Ireland is slated to become the first country in the world to divest from fossil fuels, after the lower house of Parliament voted to require the government to divest its $10 billion investment fund from coal, oil and gas. 350.org co-founder Bill McKibben tweeted, “Ireland’s decision to divest from fossil fuels staggers me. It’s one of the landmark moments in what has become the largest campaign of its kind in history. Such thanks to all who fought.”

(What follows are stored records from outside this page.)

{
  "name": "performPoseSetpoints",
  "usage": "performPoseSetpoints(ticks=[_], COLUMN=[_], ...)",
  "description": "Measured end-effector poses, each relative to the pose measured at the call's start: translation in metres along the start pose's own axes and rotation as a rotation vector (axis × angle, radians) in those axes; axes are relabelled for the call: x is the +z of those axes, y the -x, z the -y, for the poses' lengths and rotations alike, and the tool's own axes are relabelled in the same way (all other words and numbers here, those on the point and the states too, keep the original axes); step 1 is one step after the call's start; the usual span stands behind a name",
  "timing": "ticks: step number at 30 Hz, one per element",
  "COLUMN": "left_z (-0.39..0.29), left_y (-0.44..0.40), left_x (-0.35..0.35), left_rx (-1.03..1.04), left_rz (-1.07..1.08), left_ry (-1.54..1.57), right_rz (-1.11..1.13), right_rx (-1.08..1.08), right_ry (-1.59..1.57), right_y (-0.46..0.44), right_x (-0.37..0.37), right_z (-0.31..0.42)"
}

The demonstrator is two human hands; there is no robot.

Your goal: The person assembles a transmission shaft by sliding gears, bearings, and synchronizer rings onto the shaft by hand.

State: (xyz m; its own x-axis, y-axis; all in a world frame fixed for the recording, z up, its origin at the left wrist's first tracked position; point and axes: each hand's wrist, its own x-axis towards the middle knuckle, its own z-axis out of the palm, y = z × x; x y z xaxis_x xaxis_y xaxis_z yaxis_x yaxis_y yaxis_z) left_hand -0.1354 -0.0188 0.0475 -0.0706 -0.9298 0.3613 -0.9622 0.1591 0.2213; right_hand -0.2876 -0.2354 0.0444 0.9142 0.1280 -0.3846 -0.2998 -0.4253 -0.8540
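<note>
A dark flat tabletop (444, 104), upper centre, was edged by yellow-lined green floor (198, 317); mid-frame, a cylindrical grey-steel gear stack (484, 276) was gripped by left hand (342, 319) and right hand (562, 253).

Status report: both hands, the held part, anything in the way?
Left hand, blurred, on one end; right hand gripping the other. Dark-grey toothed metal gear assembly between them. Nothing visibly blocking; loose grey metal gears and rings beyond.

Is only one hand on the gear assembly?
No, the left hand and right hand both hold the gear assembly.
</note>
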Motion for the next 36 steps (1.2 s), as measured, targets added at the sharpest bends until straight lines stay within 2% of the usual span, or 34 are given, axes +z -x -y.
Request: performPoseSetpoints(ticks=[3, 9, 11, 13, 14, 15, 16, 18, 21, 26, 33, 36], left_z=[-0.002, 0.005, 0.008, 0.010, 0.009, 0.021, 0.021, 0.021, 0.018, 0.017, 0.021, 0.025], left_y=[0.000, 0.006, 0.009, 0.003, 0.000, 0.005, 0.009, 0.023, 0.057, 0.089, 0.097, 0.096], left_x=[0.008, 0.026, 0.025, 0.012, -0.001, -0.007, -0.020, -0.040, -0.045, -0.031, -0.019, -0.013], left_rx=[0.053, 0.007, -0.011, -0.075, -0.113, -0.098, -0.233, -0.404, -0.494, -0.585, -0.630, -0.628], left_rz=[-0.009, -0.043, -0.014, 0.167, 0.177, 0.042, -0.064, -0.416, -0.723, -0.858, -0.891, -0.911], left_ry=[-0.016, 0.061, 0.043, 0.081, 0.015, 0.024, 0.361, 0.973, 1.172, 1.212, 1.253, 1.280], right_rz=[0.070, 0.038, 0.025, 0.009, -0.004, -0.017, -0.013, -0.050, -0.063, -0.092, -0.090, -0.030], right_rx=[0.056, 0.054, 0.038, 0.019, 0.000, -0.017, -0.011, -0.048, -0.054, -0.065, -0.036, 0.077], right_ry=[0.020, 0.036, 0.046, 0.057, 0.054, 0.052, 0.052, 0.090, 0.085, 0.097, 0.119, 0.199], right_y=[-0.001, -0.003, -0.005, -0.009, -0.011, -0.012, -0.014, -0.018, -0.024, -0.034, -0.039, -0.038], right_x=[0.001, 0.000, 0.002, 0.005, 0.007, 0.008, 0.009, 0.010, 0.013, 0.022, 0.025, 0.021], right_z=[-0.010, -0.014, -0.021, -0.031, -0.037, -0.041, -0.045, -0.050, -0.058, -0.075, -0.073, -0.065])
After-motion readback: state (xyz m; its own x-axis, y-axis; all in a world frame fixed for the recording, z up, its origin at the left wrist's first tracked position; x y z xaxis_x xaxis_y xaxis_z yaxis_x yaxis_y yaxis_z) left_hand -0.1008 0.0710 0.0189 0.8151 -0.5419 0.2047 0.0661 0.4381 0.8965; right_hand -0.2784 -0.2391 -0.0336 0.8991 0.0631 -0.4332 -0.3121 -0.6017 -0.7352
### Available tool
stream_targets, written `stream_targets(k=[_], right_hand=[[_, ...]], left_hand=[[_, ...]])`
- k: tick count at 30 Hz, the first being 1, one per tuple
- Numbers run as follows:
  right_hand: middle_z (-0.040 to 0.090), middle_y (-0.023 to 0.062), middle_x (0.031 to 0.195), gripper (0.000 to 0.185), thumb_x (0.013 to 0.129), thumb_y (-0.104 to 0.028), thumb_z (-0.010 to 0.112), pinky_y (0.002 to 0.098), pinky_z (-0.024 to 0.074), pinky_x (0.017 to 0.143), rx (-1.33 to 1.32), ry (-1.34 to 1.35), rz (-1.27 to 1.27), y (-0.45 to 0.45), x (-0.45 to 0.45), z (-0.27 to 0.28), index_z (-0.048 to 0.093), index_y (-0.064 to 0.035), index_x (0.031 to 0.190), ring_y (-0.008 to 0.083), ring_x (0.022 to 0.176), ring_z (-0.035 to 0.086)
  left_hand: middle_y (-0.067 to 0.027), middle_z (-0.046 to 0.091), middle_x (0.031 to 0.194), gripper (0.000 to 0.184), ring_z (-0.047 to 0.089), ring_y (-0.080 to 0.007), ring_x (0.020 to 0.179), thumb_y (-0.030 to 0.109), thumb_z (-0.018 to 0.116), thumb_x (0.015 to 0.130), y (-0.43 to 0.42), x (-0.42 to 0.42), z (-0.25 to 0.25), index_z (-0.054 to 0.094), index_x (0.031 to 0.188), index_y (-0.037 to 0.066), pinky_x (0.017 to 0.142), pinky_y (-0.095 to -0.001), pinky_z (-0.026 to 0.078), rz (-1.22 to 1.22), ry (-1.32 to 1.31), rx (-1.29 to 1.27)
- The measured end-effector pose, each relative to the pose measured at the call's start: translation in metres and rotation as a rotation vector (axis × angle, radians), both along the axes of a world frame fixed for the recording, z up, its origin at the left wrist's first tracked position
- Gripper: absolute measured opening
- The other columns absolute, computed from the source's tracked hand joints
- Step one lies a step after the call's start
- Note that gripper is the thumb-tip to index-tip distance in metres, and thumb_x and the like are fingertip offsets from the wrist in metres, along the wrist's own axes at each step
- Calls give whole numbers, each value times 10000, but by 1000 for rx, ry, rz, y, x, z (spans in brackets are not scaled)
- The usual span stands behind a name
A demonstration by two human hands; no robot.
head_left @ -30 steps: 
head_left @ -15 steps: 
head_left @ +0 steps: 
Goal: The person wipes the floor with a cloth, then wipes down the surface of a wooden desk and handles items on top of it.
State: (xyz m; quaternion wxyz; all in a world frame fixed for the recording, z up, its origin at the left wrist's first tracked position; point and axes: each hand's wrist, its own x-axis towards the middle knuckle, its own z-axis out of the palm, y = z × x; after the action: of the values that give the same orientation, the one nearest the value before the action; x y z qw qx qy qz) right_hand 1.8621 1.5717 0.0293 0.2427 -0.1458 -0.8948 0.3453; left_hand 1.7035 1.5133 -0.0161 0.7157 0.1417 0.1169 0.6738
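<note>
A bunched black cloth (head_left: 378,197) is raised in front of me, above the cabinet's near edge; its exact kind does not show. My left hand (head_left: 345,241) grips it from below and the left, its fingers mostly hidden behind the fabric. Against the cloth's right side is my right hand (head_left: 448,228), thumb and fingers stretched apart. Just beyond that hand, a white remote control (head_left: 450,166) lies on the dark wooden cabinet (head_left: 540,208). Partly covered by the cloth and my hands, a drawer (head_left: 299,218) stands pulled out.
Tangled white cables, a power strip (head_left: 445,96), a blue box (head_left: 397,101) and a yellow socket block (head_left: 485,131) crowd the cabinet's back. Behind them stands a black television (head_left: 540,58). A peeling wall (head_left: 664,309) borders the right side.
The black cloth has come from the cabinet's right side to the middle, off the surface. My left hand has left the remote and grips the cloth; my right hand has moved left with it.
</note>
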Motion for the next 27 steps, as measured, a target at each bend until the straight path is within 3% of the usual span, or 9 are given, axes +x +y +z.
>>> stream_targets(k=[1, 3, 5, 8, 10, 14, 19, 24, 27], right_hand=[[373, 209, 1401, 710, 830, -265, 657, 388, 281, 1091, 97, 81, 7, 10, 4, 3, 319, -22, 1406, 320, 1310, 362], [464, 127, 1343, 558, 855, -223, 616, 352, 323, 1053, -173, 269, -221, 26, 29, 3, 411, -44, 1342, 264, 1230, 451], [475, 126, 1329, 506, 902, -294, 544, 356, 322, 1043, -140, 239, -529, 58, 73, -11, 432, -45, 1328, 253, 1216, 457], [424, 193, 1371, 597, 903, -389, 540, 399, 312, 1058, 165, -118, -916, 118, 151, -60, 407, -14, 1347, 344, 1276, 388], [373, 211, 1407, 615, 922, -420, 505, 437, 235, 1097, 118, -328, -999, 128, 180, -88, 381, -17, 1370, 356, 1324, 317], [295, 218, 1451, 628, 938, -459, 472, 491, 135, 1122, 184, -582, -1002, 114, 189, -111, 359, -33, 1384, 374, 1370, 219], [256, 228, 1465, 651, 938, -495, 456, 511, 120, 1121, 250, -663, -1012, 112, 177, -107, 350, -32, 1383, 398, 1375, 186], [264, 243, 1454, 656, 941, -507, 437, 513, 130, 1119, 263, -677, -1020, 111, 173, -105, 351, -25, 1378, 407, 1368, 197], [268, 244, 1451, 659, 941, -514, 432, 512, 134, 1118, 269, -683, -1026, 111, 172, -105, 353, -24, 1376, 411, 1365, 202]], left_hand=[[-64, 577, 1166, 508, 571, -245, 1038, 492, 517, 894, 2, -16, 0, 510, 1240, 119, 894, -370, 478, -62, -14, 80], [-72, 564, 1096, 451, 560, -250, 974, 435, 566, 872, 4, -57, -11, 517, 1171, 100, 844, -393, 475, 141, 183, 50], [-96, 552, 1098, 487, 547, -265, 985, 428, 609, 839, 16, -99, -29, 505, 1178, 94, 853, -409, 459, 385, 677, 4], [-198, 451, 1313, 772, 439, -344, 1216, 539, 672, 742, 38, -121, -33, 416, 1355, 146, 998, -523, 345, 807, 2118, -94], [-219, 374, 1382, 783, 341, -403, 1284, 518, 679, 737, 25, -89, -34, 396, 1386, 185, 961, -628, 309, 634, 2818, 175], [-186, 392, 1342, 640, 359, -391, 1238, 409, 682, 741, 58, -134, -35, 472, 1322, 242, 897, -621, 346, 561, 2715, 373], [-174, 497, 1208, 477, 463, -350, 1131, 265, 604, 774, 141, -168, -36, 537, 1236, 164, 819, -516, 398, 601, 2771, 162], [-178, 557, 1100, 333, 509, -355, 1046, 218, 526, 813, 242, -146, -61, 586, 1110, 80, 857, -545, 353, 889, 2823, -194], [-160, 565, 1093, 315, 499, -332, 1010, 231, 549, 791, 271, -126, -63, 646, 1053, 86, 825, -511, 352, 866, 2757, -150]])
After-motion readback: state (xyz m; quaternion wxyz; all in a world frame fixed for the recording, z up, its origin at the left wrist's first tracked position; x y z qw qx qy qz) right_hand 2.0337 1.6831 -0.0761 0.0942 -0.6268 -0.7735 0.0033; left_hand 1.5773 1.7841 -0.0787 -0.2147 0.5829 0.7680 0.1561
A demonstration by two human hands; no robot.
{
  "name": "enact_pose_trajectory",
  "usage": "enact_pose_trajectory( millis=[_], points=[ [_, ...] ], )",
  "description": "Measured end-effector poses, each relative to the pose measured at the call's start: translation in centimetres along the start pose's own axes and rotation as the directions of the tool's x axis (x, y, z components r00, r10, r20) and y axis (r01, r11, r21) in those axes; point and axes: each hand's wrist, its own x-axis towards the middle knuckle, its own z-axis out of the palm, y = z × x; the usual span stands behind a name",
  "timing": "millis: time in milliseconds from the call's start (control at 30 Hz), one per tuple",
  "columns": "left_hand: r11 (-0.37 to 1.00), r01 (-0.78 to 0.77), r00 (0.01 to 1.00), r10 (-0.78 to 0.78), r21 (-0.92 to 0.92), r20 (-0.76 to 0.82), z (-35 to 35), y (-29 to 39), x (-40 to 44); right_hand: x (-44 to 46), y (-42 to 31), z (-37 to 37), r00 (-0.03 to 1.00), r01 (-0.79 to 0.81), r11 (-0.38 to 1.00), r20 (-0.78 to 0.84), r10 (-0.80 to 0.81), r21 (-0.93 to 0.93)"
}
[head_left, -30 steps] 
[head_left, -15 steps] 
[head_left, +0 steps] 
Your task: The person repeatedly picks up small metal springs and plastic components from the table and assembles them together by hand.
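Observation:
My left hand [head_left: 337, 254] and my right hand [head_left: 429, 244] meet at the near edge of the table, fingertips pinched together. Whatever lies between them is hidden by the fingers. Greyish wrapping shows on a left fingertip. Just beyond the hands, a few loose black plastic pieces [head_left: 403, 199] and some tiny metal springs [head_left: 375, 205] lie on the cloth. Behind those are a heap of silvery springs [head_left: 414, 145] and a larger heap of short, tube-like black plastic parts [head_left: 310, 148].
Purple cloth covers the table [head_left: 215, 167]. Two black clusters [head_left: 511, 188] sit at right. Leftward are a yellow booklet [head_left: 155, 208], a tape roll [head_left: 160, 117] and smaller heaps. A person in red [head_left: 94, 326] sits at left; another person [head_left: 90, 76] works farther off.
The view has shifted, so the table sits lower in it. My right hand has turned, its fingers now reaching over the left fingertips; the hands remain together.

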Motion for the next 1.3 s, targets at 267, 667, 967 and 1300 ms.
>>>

The Justice Department has reopened the investigation into the brutal 1955 murder of Emmett Till, the 14-year-old African-American boy whose killing in Money, Mississippi, 63 years ago remains one of the most horrific examples of racial terror in the Jim Crow South. Till was abducted, beaten and shot after a white female store clerk named Carolyn Bryant initially claimed Till wolf-whistled at her, though she has since recanted this claim. After Bryant made the false accusation, Till was kidnapped from his uncle’s farm on August 28, 1955. His corpse was found three days later in the Tallahatchie River with a bullet hole in his head, barbed wire wrapped around his neck and a cotton-gin fan weighing down his body. Till’s mother, Mamie Till Mobley, held an open-casket funeral for her son in Chicago, and the published images of his brutalized body galvanized the civil rights movement. Store clerk Carolyn Bryant’s husband, Roy Bryant, and his half-brother, J.W. Milam, were tried and acquitted for Till’s murder by an all-white, all-male jury that fall. The two later confessed to the murder but have since died.
And Carlos Russell, one of the major figures in the black liberation movement of the 1960s and '70s, has died. He was a Panamanian-born educator who was one of the co-founders of Black Solidarity Day. He also served as Panama's ambassador to the United Nations. Carlos Russell died Tuesday night at Maimonides hospital here in New York City.